====== RECORDS SUPPLIED

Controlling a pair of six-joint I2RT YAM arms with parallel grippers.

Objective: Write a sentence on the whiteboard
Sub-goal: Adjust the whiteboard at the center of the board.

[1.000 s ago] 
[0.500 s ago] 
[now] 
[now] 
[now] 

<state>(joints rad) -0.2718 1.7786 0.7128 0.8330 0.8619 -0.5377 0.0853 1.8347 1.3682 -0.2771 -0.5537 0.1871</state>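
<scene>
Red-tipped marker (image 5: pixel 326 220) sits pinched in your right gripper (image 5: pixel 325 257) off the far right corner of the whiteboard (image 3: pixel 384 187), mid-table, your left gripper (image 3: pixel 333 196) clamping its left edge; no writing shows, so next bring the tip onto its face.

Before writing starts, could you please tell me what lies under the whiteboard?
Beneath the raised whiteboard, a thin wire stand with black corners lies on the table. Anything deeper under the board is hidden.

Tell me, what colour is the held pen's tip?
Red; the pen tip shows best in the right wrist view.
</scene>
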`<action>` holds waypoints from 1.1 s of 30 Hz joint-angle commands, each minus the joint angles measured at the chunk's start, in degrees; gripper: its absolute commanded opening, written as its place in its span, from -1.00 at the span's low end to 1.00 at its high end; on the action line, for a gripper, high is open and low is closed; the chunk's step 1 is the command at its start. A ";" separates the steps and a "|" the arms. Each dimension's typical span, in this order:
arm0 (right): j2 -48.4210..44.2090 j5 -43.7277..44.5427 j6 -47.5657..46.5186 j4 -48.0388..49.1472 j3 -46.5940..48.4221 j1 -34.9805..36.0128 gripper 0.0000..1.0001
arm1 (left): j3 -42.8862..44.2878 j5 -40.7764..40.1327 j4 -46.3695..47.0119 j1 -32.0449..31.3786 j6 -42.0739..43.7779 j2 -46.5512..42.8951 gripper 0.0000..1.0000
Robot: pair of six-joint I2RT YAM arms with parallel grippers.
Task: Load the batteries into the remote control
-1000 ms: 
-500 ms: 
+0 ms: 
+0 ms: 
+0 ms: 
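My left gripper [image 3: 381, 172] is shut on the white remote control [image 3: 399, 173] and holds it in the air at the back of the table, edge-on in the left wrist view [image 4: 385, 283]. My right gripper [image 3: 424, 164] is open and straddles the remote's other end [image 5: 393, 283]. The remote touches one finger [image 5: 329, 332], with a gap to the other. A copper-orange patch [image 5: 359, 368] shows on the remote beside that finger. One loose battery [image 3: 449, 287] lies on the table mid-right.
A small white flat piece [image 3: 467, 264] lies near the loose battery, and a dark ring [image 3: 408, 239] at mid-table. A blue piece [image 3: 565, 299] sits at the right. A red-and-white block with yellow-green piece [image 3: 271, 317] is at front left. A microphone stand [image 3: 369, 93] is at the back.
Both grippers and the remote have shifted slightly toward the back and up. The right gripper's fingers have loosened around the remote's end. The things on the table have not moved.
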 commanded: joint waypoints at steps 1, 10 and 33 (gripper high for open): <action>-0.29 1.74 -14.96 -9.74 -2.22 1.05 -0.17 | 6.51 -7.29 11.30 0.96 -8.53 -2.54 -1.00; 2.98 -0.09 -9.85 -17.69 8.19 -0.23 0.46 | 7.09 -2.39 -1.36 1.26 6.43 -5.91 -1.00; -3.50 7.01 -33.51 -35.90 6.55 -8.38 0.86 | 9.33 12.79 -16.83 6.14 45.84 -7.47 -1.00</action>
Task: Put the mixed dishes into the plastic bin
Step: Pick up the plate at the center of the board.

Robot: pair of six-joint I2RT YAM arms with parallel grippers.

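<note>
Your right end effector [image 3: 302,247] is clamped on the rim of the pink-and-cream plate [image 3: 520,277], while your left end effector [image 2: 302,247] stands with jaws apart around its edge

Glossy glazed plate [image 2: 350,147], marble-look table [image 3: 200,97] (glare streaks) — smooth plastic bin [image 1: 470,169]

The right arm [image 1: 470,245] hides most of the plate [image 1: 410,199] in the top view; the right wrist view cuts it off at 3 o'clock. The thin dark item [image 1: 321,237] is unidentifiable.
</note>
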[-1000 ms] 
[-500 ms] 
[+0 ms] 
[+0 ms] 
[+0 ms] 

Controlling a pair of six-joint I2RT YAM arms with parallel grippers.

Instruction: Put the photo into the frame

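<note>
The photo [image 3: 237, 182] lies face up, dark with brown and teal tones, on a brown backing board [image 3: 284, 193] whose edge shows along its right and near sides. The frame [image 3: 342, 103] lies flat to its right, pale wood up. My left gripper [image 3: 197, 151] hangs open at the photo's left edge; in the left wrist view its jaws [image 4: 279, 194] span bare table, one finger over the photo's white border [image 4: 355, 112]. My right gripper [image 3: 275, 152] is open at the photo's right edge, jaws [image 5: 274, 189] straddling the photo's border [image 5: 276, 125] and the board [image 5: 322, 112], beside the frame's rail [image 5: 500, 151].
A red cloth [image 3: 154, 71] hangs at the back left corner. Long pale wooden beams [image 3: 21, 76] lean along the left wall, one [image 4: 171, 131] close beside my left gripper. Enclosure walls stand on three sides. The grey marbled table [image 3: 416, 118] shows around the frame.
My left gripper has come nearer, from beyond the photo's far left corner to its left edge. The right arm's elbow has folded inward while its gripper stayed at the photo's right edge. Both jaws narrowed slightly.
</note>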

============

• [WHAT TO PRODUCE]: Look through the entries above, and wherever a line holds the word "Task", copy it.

• [RESPONSE]:
Task: Load the batteries into the remote control
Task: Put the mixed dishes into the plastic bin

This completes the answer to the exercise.